Aim of the task => Answer with the exact lines of the following material from the one containing "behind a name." through the one containing "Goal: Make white", both end lines included.

Supplied records =>
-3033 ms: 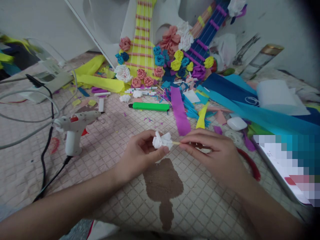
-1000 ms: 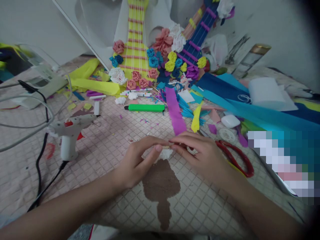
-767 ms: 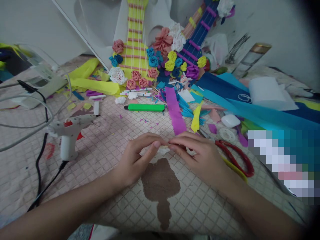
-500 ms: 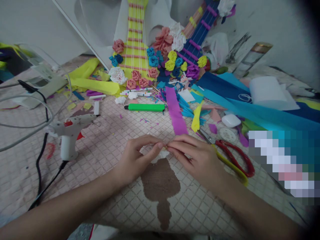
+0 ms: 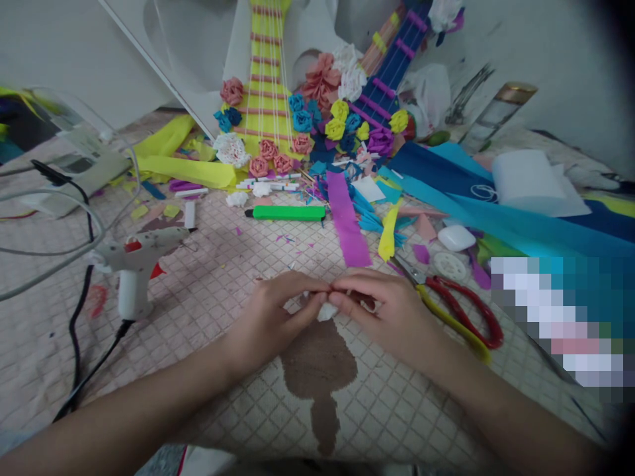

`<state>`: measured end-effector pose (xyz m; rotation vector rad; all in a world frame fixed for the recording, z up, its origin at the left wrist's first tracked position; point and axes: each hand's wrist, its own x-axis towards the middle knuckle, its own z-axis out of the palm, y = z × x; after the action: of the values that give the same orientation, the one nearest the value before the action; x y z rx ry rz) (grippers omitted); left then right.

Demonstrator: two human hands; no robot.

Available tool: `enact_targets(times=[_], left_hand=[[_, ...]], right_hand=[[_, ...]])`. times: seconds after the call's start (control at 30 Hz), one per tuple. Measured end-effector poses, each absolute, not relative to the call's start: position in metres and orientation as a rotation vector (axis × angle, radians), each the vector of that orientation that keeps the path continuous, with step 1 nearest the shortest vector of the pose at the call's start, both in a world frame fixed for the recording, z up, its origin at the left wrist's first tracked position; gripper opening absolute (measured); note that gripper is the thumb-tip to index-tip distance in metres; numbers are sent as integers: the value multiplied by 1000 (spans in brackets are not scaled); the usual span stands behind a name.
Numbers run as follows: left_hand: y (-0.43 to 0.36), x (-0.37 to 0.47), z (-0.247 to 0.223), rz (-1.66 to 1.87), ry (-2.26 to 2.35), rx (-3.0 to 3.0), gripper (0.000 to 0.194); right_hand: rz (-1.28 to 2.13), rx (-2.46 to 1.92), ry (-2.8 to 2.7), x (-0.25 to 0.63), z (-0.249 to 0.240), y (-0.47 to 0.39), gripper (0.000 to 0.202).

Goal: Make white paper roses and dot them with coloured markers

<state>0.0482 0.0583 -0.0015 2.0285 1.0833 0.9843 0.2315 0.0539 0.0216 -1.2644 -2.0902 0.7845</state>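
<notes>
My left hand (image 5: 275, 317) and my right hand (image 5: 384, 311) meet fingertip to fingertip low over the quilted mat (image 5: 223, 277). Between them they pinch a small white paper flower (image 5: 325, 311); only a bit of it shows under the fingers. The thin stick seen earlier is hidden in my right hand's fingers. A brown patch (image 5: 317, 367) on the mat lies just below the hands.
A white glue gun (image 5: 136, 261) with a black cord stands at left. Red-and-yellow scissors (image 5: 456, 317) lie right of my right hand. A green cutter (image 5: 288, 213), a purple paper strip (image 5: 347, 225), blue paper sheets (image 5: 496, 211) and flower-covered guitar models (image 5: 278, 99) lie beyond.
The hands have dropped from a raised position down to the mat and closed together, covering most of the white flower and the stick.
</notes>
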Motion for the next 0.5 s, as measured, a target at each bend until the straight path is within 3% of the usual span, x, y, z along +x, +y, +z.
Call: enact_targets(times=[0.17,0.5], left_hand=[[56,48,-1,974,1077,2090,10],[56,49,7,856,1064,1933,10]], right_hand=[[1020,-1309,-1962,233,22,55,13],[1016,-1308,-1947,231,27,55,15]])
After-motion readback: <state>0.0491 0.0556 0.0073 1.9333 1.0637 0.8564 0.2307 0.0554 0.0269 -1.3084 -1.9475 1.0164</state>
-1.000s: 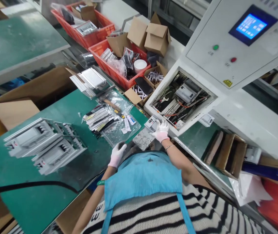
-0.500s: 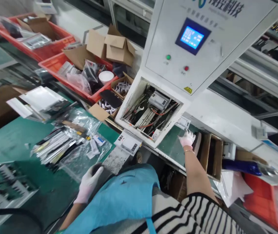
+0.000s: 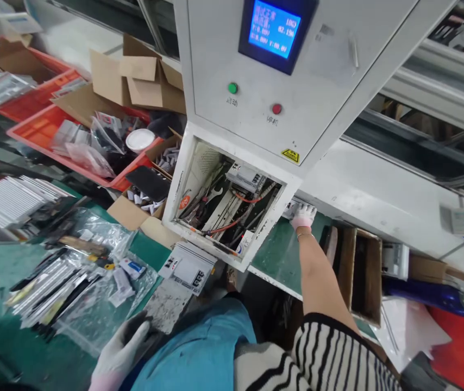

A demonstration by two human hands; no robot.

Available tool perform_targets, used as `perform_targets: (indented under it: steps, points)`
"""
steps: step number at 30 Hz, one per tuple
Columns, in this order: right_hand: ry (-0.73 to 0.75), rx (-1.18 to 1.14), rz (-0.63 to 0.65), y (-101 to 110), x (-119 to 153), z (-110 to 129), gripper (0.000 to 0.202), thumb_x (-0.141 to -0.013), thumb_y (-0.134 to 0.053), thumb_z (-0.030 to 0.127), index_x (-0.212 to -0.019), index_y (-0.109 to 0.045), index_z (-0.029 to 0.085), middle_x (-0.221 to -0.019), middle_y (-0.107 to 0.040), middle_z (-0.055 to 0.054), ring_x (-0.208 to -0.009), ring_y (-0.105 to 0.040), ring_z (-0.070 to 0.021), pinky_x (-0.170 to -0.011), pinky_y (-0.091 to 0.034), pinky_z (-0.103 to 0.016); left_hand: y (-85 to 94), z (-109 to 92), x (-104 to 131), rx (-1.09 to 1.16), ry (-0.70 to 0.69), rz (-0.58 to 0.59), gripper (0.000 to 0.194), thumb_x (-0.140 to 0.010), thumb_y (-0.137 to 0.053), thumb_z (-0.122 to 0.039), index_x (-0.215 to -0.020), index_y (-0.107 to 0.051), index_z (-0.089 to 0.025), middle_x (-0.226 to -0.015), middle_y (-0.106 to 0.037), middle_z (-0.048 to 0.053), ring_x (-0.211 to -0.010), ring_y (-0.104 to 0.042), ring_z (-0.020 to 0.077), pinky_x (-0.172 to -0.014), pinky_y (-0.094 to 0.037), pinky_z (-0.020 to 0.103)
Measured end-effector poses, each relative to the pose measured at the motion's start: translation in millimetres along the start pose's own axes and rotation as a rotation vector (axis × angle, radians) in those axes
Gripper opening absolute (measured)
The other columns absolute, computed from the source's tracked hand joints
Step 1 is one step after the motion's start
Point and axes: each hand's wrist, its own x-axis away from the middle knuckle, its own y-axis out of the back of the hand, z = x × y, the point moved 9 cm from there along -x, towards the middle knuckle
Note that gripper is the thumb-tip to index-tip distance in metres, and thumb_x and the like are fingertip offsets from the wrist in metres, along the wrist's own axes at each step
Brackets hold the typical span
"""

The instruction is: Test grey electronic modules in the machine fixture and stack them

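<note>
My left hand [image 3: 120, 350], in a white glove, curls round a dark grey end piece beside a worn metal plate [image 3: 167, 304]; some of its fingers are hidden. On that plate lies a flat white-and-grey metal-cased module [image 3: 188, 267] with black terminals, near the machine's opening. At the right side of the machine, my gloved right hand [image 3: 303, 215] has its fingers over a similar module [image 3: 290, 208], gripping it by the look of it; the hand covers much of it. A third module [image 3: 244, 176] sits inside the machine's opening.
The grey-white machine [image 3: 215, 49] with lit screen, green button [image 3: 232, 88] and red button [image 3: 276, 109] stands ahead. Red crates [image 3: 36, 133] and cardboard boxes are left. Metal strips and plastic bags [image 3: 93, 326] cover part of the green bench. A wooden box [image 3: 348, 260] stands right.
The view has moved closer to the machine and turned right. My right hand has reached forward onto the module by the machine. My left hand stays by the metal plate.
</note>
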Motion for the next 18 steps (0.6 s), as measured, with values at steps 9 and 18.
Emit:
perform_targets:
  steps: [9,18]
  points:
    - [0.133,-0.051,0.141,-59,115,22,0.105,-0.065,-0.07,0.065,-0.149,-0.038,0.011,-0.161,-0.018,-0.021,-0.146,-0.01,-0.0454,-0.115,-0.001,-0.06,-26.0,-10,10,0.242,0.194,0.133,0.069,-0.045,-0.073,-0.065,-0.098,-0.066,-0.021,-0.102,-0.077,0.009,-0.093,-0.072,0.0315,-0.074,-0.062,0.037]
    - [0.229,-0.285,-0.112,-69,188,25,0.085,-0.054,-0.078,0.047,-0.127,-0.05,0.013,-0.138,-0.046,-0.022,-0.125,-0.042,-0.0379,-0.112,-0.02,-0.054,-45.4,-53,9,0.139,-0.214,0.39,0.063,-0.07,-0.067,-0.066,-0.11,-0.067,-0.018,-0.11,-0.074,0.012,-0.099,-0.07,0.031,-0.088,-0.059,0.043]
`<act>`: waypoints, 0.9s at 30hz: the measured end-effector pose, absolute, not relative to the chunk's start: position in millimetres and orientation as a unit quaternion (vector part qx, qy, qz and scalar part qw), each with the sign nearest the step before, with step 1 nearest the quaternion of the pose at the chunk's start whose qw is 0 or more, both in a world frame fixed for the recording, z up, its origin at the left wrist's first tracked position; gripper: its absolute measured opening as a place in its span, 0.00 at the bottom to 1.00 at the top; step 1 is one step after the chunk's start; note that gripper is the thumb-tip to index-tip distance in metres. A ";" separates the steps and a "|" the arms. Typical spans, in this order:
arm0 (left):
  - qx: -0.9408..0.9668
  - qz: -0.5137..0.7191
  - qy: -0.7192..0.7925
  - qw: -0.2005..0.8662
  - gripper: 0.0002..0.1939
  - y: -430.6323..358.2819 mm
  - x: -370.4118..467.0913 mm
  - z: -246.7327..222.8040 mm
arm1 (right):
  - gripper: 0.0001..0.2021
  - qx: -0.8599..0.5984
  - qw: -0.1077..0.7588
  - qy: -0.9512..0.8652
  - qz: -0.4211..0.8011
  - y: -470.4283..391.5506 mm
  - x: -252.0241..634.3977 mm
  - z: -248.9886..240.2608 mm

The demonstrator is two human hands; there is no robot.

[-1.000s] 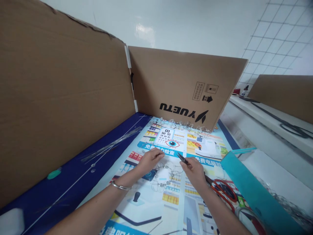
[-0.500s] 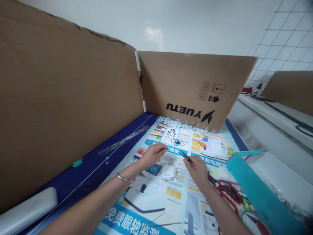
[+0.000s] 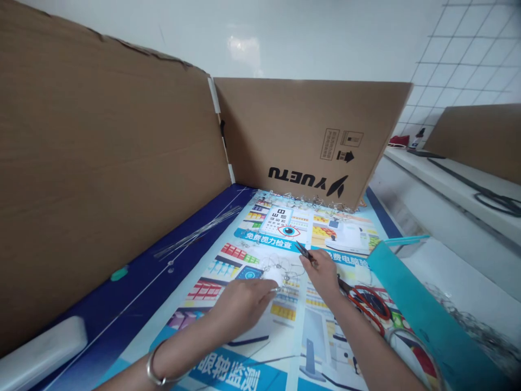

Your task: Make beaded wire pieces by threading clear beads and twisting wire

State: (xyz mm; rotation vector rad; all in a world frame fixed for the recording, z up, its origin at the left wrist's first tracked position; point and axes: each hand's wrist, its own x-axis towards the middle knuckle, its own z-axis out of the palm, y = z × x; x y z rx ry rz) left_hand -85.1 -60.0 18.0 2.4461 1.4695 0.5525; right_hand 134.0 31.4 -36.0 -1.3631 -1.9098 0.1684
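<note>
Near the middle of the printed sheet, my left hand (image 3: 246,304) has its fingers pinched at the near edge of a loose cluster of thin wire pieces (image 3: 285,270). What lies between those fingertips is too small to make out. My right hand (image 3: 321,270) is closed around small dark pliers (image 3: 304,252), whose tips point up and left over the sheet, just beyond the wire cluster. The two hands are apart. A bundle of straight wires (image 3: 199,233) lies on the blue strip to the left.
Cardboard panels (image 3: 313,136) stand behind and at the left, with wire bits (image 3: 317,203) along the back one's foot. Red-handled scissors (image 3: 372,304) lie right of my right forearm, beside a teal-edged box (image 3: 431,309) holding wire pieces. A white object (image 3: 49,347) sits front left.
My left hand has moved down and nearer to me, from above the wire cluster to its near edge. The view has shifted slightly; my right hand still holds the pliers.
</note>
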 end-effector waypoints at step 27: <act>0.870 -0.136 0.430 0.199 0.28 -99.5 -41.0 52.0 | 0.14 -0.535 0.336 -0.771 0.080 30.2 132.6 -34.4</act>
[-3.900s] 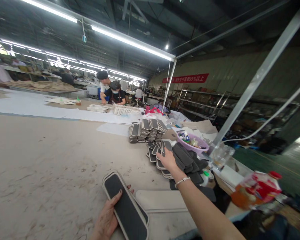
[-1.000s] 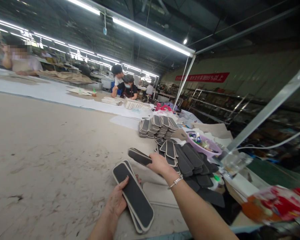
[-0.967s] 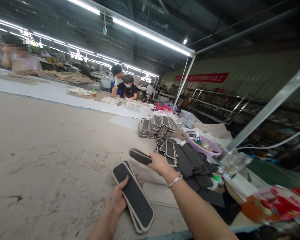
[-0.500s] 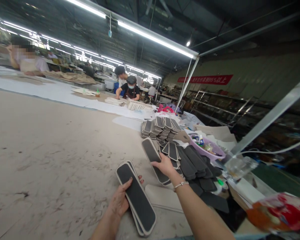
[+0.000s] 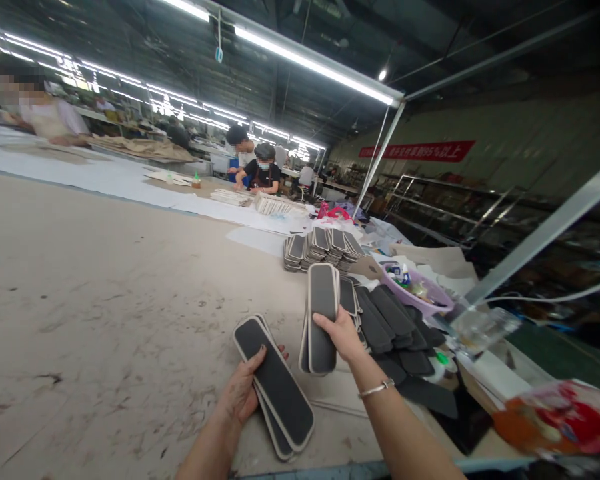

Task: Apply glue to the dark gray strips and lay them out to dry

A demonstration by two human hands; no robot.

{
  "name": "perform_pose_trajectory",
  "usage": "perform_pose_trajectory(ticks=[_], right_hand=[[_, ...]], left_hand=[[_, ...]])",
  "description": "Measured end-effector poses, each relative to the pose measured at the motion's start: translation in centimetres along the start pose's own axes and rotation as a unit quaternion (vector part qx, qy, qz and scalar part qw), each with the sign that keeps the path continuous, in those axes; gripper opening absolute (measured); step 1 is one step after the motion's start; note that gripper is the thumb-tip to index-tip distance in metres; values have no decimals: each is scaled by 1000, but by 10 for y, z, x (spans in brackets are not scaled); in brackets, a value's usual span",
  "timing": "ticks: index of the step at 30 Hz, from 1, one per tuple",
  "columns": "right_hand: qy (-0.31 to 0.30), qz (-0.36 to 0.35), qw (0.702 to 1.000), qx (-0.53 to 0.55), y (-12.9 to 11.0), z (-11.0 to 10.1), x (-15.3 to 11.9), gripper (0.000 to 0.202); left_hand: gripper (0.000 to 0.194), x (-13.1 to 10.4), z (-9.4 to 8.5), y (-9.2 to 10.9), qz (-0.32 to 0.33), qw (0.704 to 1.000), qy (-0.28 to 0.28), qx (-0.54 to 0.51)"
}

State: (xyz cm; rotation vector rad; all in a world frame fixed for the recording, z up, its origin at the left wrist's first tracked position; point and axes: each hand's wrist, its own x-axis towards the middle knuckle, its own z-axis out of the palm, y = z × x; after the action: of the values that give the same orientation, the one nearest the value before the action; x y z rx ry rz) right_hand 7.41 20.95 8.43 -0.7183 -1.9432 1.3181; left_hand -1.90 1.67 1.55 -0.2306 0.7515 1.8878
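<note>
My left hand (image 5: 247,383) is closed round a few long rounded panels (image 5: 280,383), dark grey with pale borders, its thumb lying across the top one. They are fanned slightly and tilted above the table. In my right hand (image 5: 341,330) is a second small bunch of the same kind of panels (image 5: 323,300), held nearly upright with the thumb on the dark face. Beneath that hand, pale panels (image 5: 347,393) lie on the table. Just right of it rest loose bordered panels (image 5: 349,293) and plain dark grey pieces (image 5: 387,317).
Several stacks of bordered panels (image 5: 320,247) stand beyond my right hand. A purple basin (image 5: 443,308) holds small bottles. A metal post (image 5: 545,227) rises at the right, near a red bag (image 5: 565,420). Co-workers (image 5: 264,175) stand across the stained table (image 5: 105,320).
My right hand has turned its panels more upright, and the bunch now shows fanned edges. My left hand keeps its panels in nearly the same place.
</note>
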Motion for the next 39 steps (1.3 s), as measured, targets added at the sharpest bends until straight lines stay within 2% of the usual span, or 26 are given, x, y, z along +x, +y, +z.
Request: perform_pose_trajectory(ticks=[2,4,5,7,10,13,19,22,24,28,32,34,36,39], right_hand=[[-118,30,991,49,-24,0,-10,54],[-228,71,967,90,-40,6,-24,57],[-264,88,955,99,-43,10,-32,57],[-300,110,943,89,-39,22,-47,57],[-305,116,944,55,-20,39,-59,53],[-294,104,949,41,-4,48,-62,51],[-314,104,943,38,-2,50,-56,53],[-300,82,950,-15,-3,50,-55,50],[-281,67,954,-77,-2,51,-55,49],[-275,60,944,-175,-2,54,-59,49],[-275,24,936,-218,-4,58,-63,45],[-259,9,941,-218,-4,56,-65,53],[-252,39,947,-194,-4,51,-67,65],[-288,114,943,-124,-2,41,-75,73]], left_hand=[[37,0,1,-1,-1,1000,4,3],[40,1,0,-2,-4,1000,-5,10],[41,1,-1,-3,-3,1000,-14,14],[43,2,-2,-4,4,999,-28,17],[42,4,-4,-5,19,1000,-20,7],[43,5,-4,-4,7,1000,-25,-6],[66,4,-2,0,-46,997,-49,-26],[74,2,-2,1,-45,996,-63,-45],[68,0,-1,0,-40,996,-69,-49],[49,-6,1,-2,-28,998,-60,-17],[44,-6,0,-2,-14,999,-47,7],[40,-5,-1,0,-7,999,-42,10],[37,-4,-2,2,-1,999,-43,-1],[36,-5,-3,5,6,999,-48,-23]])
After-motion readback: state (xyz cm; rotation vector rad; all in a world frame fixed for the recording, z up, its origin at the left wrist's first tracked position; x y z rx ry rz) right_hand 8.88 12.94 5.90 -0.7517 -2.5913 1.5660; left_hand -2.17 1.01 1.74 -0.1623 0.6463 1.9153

Finished exercise =>
Available tool: `enact_targets(times=[_], left_hand=[[_, ...]], right_hand=[[_, ...]])`. times: seconds after the call's start (control at 30 Hz), one per tuple. Measured end-effector poses, each absolute, not relative to the call's start: position in metres and orientation as a rotation vector (axis × angle, radians), each the vector of that orientation that keeps the path continuous, with step 1 nearest the shortest vector of the pose at the call's start, both in a world frame fixed for the recording, z up, its origin at the left wrist's first tracked position; gripper opening absolute (measured); note that gripper is the thumb-tip to index-tip distance in metres; numbers are sent as integers: the value multiplied by 1000 (spans in brackets are not scaled); the usual span stands behind a name.
Numbers run as follows: left_hand: y (-0.43 to 0.36), x (-0.37 to 0.47), z (-0.247 to 0.223), rz (-1.66 to 1.87), ry (-2.26 to 2.35), rx (-3.0 to 3.0), gripper (0.000 to 0.194); right_hand: rz (-1.28 to 2.13), rx (-2.46 to 1.92), ry (-2.8 to 2.7), x (-0.25 to 0.63), z (-0.249 to 0.240), y (-0.47 to 0.39), gripper (0.000 to 0.202).

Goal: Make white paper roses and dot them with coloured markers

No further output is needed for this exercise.